Exercise aim: Output nothing but the lines from the beginning of the listing below through the line containing "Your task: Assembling", exactly as they stand, without pictures.

Dataset section:
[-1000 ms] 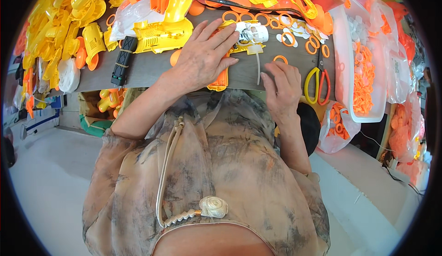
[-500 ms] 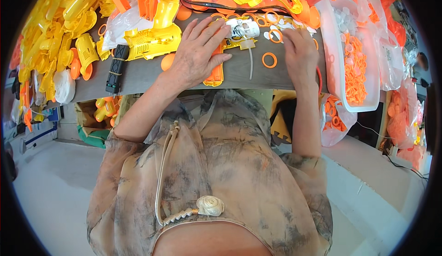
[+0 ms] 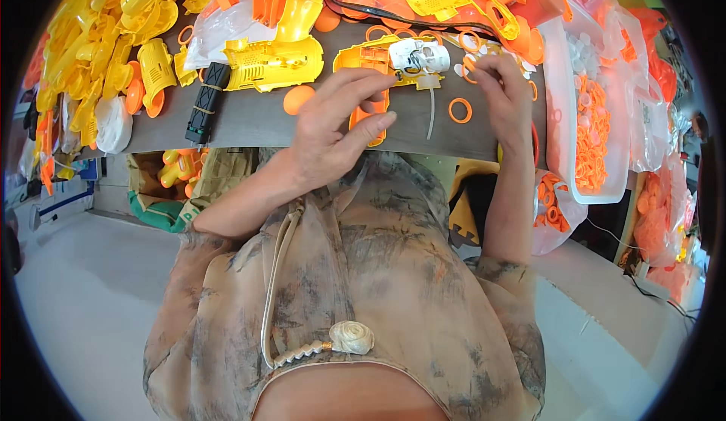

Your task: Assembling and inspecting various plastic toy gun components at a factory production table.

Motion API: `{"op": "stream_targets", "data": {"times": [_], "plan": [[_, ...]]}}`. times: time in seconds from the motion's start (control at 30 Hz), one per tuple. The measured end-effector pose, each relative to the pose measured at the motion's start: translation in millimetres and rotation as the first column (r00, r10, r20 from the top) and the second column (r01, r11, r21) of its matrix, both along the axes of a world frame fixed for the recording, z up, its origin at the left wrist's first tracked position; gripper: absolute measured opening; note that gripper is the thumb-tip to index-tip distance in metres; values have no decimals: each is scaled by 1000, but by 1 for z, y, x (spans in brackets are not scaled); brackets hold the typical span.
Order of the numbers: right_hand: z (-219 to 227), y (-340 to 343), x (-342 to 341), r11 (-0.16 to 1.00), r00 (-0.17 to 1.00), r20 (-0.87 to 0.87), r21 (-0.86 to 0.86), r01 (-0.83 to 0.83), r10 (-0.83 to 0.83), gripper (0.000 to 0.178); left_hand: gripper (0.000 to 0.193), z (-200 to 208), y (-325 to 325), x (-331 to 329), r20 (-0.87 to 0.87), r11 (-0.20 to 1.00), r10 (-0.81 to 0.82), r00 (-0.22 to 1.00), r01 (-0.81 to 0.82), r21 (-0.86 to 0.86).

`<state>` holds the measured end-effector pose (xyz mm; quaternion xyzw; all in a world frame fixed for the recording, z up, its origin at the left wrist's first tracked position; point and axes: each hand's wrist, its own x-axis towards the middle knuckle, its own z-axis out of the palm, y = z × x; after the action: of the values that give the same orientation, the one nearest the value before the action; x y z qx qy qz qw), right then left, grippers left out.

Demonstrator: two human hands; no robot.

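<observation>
My left hand [image 3: 333,124] is open, fingers loosely bent and thumb apart. It hovers palm-down at the near left of a yellow toy shell half [image 3: 363,56], partly hiding the shell's orange handle [image 3: 380,127]. In the shell sits a white mechanism [image 3: 420,55] with dark wires, and a thin clear tube [image 3: 432,114] hangs from it. My right hand [image 3: 505,92] is curled, fingertips drawn together beside an orange ring [image 3: 468,70]; whatever they pinch, if anything, is hidden. Another orange ring [image 3: 460,111] lies on the grey table just left of the right hand.
Another yellow shell half [image 3: 276,62] and a black battery holder [image 3: 207,103] lie to the left. Yellow parts [image 3: 113,65] are heaped at the far left. On the right stands a clear bin [image 3: 560,145] of orange rings and whitish pieces. A black strap [image 3: 408,17] crosses behind.
My left hand has drawn back toward me from over the shell, its fingers bending. My right fingers have curled more. The view has shifted, so the table's things appear further right and lower.
</observation>
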<state>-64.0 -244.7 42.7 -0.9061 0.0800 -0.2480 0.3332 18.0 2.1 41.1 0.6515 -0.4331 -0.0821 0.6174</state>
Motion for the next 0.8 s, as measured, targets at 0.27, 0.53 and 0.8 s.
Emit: {"op": "stream_targets", "data": {"times": [0.27, 0.53, 0.8], "plan": [[-8, 96, -46, 229, 925, 297, 908, -350, 237, 4, 26, -1, -7, -12, -148, 967, -255, 956, 251, -46], [1, 97, -45, 933, 924, 149, 19, -360, 353, 26, 15, 2, 9, 16, -498, 876, -310, 810, 447, 181], [-2, 93, -29, 927, 940, -19, -159, -340, 342, 27, 19, 4, 4, 16, -175, 947, -161, 971, 202, 251]]}}
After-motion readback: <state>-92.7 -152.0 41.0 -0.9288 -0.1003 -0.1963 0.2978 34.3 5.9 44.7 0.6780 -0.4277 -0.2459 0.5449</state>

Completed exercise:
[-1000 ms] 
[-500 ms] 
[+0 ms] 

Your task: Assembling and inspecting various plastic toy gun components at a factory production table.

With the answer given, the exercise is closed.